Software maturity level methodology

Pursuant to EESI1 recommendations to build a European Exascale Software Centre EESI2 has created a maturity test model that will help validate exascale components and modules.

EESI2 has examined « equivalent » centres and propose a first model to support its operation and testing the level of maturity of software components.

Four main HPC software component classes are defined, namely scientific application codes, libraries and frameworks, development tools, and programming model implementations.

The core of the model are the assessment criteria for HPC software maturity : documentation, support, availability, coverage, portability, scalability, performance, and quality.

The maturity model can be experimented by identified project candidates.

Expertise

The activities related to Education and strategic collaborations acknowledge  the key role of education to build exascale expertise in Europe.

Recommendations foresee that the key players should develop credible and innovative educational strategies as integral part of current and future ExaScale

International collaboration, such as the Big Data Extreme Computing workshops, and dissemination actions address the same need to grow expertise and lead the way toward exascale computing.

ExaScale computing creates opportunities across all fields of science and technology.
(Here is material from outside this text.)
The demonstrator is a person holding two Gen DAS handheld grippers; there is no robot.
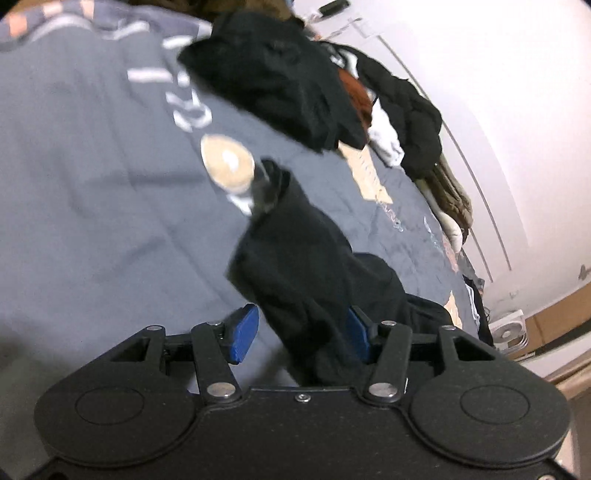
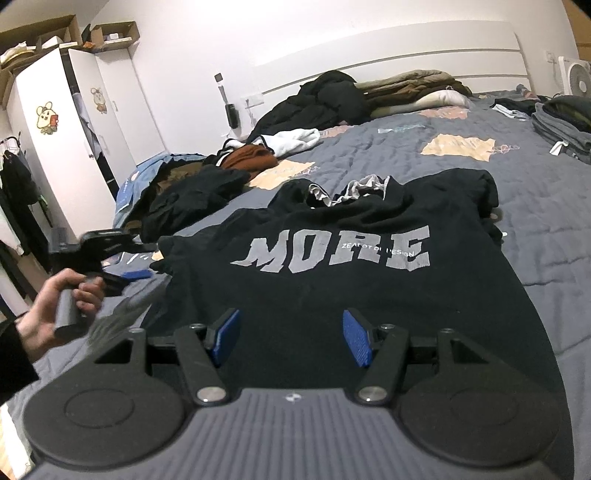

However, to leverage the full potential and to exploit ExaScale as primary driver for technological innovation and scientific progress, education and training are indentified as key bottleneck across all levels of the value added chain.

In the short term, the training of scientists and engineers must be improved on a technical level by strengthening existing mechanisms. These are primarily the compact training courses that are already offered by computing centers and other institutions.

The more fundamental innovation will critically depend on creating programs at the university level that aim at educating a new kind of computational scientist or computational engineer whose must build a bridge between the traditional disciplines. This requires mid-term and long term strategic planning.

EESI2 therefore recommends that the EU supports these necessary strategic actions by well-balanced incentives that are suitably integrated into the funding mechanisms. EU funding for ExaScale computing must acknowledge the key role of education by requiring that the key players develop credible and innovative educational strategies as integral part of current and future ExaScale investments. This should include the traditional training courses for their existing base of users, it must include suitable training for that part of the community that is already compute-affine.

However, the more fundamental paradigm shift of ExaScale requires also decisive action on the level of university education. The EU should require that any larger investment in hardware, software, and ExaScale related research is interfaced or integrated with ExaScale-oriented interdisciplinary educational programs at the participating institutions.